Puis vient le moment du pari.
J’ai appris à observer le moment où les capitaux intelligents entrent en jeu, ainsi que les fluctuations des cotes dans les dernières minutes avant la course. Mais la règle centrale était unique : je devais d’abord noter mes propres cotes estimées avant de regarder l’écran des paris.
Il ne s’agissait pas de deviner au hasard, mais de construire une logique solide derrière mon jugement. Par exemple, pourquoi ce cheval devrait-il avoir 20 % de chances de gagner (cote 5:1), plutôt que 10 % (10:1) ou 5 % (20:1). Seulement après avoir accompli ce travail, et pu expliquer clairement mon raisonnement, mon père me permettait, en tant que novice, de consulter les paris du grand public.
C’est alors que surgissaient des opportunités extraordinaires. Parfois, un cheval que j’avais évalué à 5:1 affichait sur l’écran une cote réelle de 20:1.
Cet avantage ne venait pas d’une intelligence supérieure, mais du fait que la plupart des parieurs n’avaient tout simplement pas fait leurs recherches. Les plus grandes opportunités se cachent dans ces négligences.
Il m’a aussi inculqué un autre principe fondamental : si les cotes d’une course reflètent déjà pleinement la valeur, mieux vaut s’abstenir de parier. « Il y aura toujours une prochaine course. »
Ne pas agir en l’absence d’avantage est l’une des disciplines les plus difficiles à maîtriser sur les marchés, et une leçon que beaucoup d’investisseurs n’apprennent jamais.
Une pensée par analogie avec les paris
Des années plus tard, j’ai découvert que la méthode enseignée par mon père correspondait exactement aux méthodologies professionnelles étudiées pendant des décennies par les joueurs de poker et les théoriciens de la décision.
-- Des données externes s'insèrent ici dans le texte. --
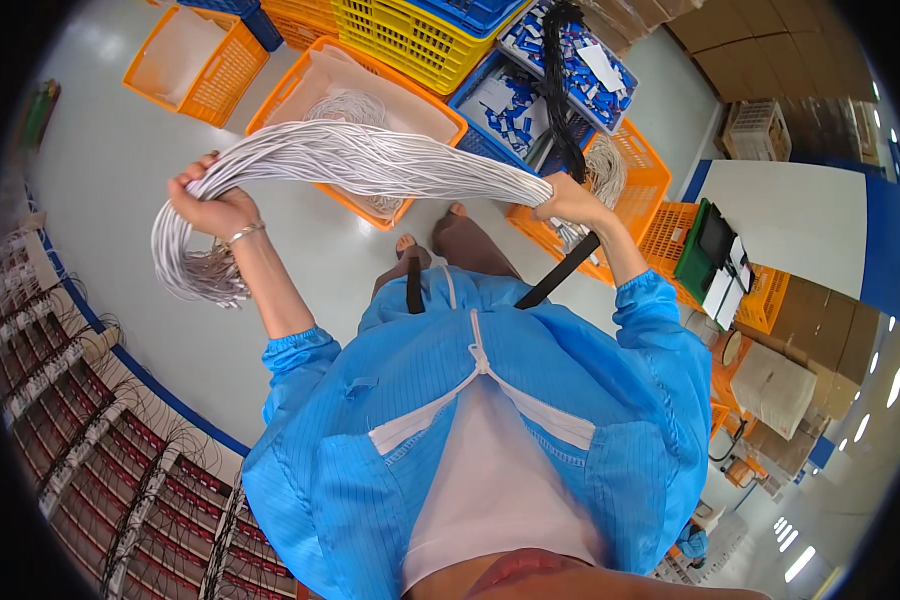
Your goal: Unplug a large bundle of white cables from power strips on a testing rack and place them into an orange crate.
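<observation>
white cable bundle (370, 160) gripped by both hands (210, 205) above orange crate (450, 125) of cables

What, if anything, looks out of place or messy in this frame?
Nothing looks damaged or spilled. The left hand and right hand stretch a bundle of white cables between them; its looped end hangs loosely below the left hand. Crates on the floor sit at mixed angles, including an orange crate.

A pale grey glossy floor (130, 160) carries orange crates (198, 62), a yellow crate (410, 40) and blue bins (515, 105). Cardboard boxes (770, 60) stack at the far right edge; wire-hung racks (80, 430) line the left.
</observation>
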Available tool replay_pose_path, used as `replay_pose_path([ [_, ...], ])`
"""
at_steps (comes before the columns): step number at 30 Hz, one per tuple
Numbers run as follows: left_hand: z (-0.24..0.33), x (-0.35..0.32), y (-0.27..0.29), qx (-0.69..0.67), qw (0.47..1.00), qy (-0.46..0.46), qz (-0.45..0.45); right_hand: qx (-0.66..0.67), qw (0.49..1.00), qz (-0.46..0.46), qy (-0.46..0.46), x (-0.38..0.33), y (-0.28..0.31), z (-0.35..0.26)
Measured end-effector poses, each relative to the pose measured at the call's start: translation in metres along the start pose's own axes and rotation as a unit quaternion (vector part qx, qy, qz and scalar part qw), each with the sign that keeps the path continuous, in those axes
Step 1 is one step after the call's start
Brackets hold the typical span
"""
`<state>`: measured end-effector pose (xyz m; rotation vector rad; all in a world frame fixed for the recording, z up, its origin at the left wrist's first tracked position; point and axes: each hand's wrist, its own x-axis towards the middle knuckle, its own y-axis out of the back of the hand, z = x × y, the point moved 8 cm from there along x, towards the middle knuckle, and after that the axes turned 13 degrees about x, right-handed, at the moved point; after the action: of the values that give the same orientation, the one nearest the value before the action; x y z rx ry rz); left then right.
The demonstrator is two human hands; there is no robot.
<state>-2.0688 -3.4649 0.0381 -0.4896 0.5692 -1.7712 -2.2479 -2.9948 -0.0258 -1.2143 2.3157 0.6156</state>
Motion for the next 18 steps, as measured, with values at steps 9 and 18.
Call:
replay_pose_path([
  [9, -0.094, -0.064, 0.002, 0.186, 0.977, 0.056, -0.092, -0.460, 0.878, 0.124, 0.040, 0.093, 0.057, 0.052],
  [18, -0.144, -0.067, -0.016, 0.307, 0.943, 0.104, -0.072, -0.414, 0.908, 0.006, -0.071, 0.152, 0.068, 0.093],
])
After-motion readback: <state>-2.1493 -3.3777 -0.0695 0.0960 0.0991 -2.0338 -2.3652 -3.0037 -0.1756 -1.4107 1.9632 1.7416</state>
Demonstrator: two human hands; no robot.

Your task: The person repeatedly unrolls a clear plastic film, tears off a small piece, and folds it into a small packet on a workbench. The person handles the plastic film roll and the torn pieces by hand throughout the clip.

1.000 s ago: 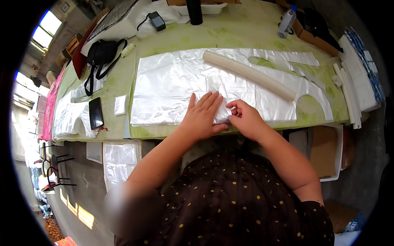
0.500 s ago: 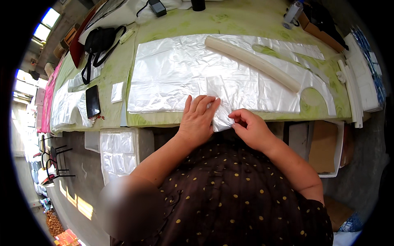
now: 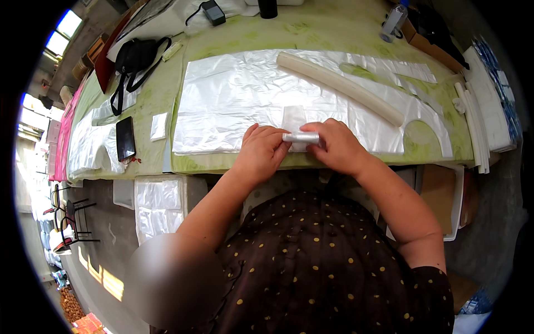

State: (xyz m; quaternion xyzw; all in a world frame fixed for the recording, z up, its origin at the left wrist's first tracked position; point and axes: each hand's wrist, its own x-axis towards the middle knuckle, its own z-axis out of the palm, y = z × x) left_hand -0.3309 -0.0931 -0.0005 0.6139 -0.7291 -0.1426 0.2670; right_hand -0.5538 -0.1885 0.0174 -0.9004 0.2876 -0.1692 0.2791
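Note:
A strip of shiny white plastic film (image 3: pixel 293 116) lies over the near edge of a stack of thin white plastic sheets (image 3: pixel 228 100). Its near end is doubled into a small flat roll (image 3: pixel 300 137) held between both hands. My left hand (image 3: pixel 260 150) pinches the left end with thumb and fingers. The right end is gripped by my right hand (image 3: pixel 338 146), its fingers curled round it. A long pale tube (image 3: pixel 342 89) rests slantwise on the sheets, beyond my right hand. Curved cut-outs show at the stack's right end.
The table (image 3: pixel 295 33) has a green patterned cover. At left lie a black phone (image 3: pixel 125 138), a small folded white packet (image 3: pixel 159 127) and a black bag (image 3: pixel 135 55). A water bottle (image 3: pixel 394 23) stands at far right. Below the table edge, a box (image 3: pixel 158 195) holds several folded packets.
The film's near end, hanging loose toward me before, is now folded up into a roll. My right hand has moved up and away from me, level with the left.

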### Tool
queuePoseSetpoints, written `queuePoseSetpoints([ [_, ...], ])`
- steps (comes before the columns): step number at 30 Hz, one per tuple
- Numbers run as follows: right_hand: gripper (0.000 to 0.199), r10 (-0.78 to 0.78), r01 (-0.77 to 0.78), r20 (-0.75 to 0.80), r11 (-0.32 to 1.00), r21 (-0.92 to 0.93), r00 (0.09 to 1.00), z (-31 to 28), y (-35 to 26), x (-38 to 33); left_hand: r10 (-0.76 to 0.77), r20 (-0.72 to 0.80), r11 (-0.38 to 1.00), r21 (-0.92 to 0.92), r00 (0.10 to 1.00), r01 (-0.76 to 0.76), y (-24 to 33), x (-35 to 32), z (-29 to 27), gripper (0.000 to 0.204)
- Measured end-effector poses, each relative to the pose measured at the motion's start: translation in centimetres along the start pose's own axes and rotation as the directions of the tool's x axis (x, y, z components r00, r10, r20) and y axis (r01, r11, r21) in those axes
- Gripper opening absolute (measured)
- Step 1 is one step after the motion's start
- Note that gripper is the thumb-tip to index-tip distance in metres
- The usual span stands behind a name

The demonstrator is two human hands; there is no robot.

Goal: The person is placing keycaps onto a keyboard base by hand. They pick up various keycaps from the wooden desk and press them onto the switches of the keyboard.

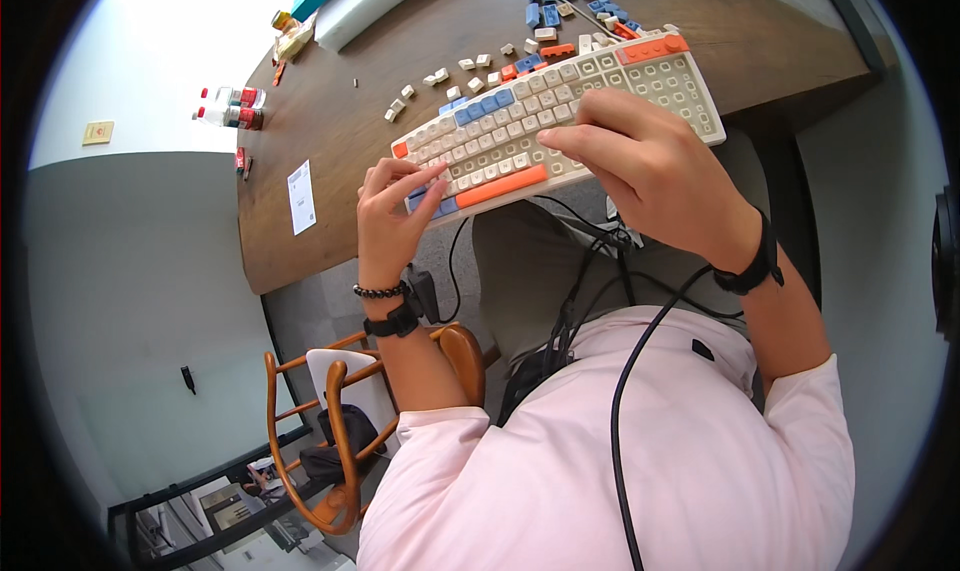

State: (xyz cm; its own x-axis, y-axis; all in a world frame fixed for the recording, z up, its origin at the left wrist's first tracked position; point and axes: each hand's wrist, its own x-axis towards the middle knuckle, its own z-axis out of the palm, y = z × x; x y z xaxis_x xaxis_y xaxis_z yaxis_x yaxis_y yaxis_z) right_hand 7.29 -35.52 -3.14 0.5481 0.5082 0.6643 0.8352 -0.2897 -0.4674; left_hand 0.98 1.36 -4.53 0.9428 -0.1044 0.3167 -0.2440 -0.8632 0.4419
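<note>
A cream mechanical keyboard (488, 124) lies tilted at the table's near edge, its right end higher in view. Cream, blue and orange keycaps cover much of its left and middle; bare switches show at the right and in part of the lower rows. My left hand (392, 211) is at its left end, thumb and index finger apart over the blue keys by the long orange spacebar (502, 186). Above the middle rows, my right hand (650, 166) has thumb and fingertips drawn together in a pinch. Whatever sits between those fingertips is too small to make out.
Loose cream keycaps (466, 64) and blue keycaps (551, 15) lie scattered behind the keyboard, near a thin cable. Bottles (232, 117) and a white card (301, 198) are on the left of the table (345, 121). Black cables (640, 371) hang across my lap; a wooden chair (340, 411) stands left.
</note>
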Motion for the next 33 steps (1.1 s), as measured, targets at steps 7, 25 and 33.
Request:
queuePoseSetpoints([
  [7,0.032,0.003,-0.003,0.003,1.0,0.018,1.0,-0.1,0.0,0.0,0.189,-0.074,0.958,0.234,0.979,-0.167,-0.3,-0.1,0.3,0.026],
  [25,0.032,-0.015,0.016,-0.055,1.0,0.011,0.998,0.2,0.2,-0.1,0.16,-0.054,0.973,0.175,0.986,-0.149,-0.6,-0.3,0.2,0.024],
  [33,0.029,-0.019,0.019,-0.017,1.0,-0.003,1.0,0.0,0.0,-0.1,0.19,-0.074,0.961,0.216,0.979,-0.17,0.3,-0.4,0.2,0.015],
])
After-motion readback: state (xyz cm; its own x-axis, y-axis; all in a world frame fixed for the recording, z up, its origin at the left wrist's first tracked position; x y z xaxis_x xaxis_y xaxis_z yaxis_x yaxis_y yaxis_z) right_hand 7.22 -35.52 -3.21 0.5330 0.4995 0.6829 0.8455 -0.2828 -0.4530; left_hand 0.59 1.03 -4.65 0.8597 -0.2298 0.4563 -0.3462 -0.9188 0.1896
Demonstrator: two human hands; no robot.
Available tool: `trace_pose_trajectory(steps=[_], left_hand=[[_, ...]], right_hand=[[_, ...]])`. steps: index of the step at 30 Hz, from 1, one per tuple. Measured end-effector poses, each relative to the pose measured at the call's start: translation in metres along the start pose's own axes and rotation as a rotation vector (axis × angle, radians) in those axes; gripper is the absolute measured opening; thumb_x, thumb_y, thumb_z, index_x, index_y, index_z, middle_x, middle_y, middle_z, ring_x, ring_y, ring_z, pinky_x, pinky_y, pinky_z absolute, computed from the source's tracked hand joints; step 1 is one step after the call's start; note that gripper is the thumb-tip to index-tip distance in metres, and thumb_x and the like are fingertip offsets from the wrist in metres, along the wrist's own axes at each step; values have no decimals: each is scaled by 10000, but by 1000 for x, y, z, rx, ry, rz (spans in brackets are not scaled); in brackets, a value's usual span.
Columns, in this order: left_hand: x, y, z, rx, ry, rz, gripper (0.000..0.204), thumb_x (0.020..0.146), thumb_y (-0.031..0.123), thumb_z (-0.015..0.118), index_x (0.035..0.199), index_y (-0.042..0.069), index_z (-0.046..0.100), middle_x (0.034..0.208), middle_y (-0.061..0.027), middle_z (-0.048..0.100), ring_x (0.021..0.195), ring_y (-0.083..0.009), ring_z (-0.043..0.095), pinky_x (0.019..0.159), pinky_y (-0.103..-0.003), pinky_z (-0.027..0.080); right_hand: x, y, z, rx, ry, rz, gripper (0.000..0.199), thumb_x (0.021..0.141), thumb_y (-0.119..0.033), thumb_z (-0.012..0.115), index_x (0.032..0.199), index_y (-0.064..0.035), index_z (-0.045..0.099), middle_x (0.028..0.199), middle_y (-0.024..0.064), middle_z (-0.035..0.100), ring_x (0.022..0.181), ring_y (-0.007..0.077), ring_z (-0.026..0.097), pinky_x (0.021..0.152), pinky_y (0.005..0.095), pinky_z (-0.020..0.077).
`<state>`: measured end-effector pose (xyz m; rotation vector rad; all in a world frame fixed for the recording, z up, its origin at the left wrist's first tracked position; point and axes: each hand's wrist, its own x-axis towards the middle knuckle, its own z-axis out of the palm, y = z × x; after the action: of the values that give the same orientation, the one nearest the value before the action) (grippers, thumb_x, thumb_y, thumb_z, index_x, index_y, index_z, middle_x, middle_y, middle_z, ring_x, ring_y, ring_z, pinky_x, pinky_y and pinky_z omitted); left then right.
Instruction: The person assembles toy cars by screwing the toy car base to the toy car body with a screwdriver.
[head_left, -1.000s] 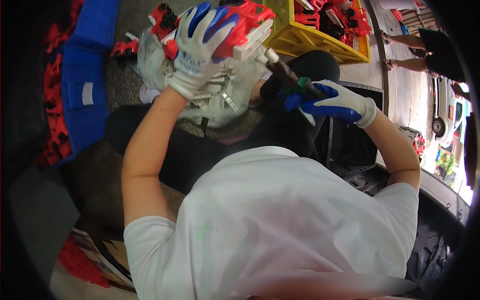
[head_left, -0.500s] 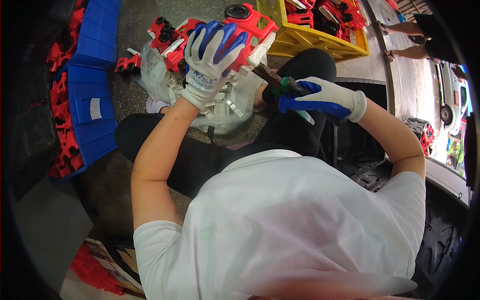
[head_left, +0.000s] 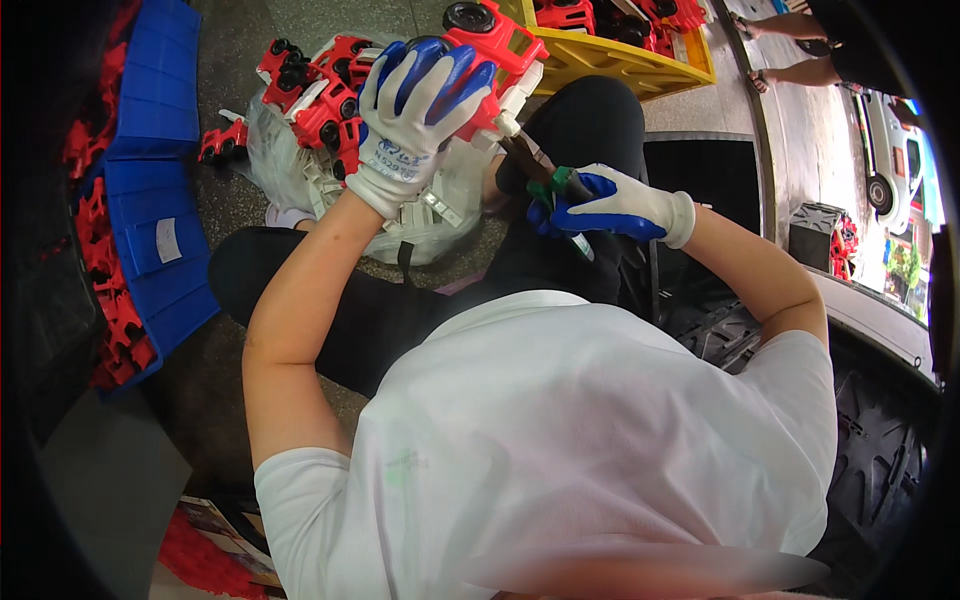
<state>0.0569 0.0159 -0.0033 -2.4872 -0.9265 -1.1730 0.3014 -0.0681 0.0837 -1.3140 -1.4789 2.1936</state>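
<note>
From where I stand, the relation that matters is the tool's line to the toy. The red toy car is up off the floor, above the clear bag of white pieces. It lies just past the left hand, whose fingers are spread and curled over its near side, gripping it. That hand covers part of the body, so I can't fix the car's long axis.

The right hand is closed around a dark-shafted tool with a green collar. It stays lower and to the right, with the tool slanting up and left toward the car's near lower corner. The tip seems to meet the white part there, though I can't be certain of contact. The left hand is much the nearer to the car.

Compared with half a second ago, the tool stands steeper and the right hand sits further left and a touch lower in view; the left hand's hold looks unchanged.
</note>
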Motion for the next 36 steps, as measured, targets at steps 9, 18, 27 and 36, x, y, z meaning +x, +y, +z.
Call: trace_pose_trajectory(steps=[9, 18, 27, 36], left_hand=[[0, 6, 7, -75, -47, 74, 489, 639, 158, 680, 1112, 262, 618, 1248, -28, 492, 1184, -267, 420, 1019, -465, 336], [-12, -13, 15, -43, -52, 102, 365, 766, 352, 645, 1119, 262, 618, 1286, -39, 471, 1211, -300, 409, 1025, -506, 330], [-9, -11, 6, -111, -66, -74, 598, 675, 154, 716, 1243, 193, 531, 1388, -155, 368, 1265, -369, 375, 1056, -505, 312], [-7, -39, 1, -1537, -197, -1024, 550, 919, 176, 558, 1417, 79, 346, 1392, -85, 418, 1213, -154, 467, 995, -290, 392]], right_hand=[[-6, -3, -29, 8, -130, 267, 417, 871, -228, 620, 1173, 53, 559, 993, 100, 652, 909, 140, 606, 868, 247, 452], [14, 18, 19, 34, 72, 212, 249, 840, -232, 629, 895, 11, 623, 637, 66, 614, 461, 125, 556, 461, 271, 449], [11, 17, 21, -152, 209, 113, 239, 866, -222, 643, 974, -9, 618, 642, 37, 588, 488, 90, 528, 494, 240, 441], [-16, -32, 1, -1016, 361, 252, 503, 815, -376, 679, 1199, -83, 537, 1281, 165, 488, 1145, 324, 525, 972, 384, 430]])
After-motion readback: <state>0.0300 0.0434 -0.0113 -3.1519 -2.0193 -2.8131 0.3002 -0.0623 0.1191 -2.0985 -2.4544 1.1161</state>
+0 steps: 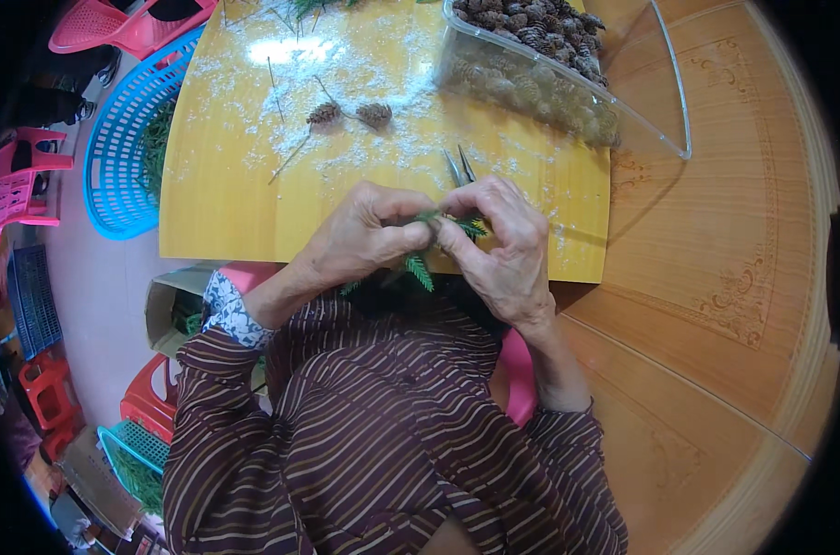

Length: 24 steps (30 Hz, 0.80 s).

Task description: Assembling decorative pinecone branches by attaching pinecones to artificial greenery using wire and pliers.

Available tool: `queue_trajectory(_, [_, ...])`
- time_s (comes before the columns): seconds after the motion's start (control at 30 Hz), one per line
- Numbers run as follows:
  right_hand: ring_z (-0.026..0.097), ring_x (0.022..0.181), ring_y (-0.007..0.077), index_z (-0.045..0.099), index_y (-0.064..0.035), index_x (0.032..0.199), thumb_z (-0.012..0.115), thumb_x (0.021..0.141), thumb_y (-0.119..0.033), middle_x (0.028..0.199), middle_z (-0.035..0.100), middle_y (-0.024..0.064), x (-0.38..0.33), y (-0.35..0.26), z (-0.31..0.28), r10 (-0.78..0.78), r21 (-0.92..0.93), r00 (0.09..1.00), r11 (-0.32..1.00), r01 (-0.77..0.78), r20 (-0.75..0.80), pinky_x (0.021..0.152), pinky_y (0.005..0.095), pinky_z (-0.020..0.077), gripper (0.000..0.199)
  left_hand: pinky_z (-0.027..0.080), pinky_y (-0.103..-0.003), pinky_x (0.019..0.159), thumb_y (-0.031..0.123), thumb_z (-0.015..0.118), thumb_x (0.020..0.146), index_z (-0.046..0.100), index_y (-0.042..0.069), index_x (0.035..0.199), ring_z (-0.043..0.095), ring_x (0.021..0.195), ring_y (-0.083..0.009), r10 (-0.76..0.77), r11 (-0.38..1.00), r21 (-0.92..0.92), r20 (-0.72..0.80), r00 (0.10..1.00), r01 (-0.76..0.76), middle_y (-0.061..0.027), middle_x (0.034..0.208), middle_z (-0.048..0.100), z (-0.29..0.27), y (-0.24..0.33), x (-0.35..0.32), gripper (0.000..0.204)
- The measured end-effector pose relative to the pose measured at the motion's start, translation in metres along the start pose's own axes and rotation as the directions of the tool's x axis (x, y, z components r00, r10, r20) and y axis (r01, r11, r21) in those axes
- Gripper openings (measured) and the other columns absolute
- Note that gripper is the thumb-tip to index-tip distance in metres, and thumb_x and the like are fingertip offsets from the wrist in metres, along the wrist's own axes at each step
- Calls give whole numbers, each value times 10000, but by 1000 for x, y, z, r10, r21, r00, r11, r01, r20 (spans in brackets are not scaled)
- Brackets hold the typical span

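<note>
Both hands meet over the near edge of a yellow board [226, 203]. My left hand [380, 231] pinches a green artificial pine sprig [420, 271] between thumb and forefinger. My right hand [501, 242] closes on the same sprig from the other side, its fingertips almost touching the left ones. Green needle tips poke out below and between the fingers; the point where they grip is partly hidden. Just beyond my right hand lie metal plier jaws [459, 166], their handles out of sight. Two brown pine cones [374, 115] with thin wire stems rest farther up the board.
White flakes are scattered over the board. A clear plastic bin [531, 88] heaped with pine cones stands at the far right, beside a carved wooden table [706, 231]. To the left are a blue basket [105, 176] with greenery, pink chairs [31, 176] and a red stool [50, 393].
</note>
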State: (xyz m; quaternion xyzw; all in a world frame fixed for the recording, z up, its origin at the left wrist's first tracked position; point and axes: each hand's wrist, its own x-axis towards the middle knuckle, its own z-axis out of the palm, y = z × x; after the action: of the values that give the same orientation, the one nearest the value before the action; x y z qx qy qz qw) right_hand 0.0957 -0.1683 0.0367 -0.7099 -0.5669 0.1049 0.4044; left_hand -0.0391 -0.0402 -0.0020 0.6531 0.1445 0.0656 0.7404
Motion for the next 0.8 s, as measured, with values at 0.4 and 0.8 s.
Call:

Le livre d’Annie Duke, Thinking in Bets : Making Smarter Decisions When You Don’t Have All the Facts, a donné un cadre théorique à mon expérience hippique. Son idée centrale est simple mais profonde : toute décision est un pari sur un avenir incertain ; la qualité d’une décision doit être évaluée indépendamment du résultat obtenu.
Vous pouvez prendre une décision extrêmement rationnelle et tout de même perdre. Même correctement valorisé, un cheval à cote 5:1 a 80 % de chances de perdre la course.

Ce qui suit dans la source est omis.